The secret appeal of scurvy grass
Country Life UK|April 13, 2022
A delicate brassica that even its mother would struggle to call pretty, the sea kale can compete with asparagus for the title of ‘taste of spring’, reveals Tom Parker Bowles
Tom Parker Bowles
The secret appeal of scurvy grass
SOMETIMES, elegance can be found in the most incongruous of places. Take the sea kale, a wild brassica that even its mother would be pushed to describe as pretty. Scattered across the beach in great unruly clumps, among the ‘bayches and brimmes of the sea, where is no earth to be seen, but sande and rolling pebble stones’, in the words of that great herbalist John Gerard, it has coarse, glaucous leaves and broad, fleshy stems. Imagine a cabbage on steroids or an explosion of kale. If you were brave enough to take a bite, the taste buds would recoil, bombarded by an excess of bitter.

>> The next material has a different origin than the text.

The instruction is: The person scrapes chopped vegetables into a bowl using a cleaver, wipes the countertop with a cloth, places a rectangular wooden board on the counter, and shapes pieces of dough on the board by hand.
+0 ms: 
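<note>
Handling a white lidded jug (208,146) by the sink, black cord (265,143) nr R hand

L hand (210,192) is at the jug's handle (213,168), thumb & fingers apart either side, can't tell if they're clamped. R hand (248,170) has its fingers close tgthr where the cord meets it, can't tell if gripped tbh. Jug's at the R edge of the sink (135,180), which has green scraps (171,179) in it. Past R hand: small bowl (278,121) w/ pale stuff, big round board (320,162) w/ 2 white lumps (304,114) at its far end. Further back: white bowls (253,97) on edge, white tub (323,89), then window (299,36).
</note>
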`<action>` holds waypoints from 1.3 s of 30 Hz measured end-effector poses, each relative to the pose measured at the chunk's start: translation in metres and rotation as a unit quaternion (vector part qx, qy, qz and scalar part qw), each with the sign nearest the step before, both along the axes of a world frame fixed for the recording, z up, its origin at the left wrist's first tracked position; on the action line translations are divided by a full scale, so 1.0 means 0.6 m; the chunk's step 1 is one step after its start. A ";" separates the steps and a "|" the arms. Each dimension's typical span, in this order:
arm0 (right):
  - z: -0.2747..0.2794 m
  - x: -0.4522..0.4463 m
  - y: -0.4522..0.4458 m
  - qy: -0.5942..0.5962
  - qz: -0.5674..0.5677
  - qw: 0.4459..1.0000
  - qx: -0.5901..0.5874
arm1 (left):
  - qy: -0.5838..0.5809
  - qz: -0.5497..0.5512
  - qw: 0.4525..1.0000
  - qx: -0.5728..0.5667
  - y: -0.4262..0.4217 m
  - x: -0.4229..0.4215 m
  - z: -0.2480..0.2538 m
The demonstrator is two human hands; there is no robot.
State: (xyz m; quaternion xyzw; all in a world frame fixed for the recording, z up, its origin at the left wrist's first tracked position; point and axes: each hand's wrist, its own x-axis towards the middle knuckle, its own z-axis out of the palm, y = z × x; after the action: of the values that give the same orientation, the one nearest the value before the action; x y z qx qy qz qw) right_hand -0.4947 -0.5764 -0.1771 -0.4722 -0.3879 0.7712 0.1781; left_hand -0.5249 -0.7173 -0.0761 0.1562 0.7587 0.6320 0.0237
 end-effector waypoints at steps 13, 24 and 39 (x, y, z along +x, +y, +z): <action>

But look closer and you may find sand and pebbles piled up at its base, the work of a wily forager or an in-the-know local. The aim being to protect the young white stems from the sun, to force and blanch them, making them sweet and tender, the first taste of British spring. Naturalist John Wright, in his splendid book The Forager’s Calendar, recommends locating the young plant in February, recognisable ‘by a few flower spikes from last season’, then gently scraping back the pebbles to reveal the roots, replacing the stones and adding more, to form a ‘broad mound about 20cm [8in] high’. A month or so later, you return to harvest your bounty. It’s important to remember where your mounds are, he warns, and although a small flag would work best, ‘this merely invites inspection by the unscrupulous and probable loss of your prize’.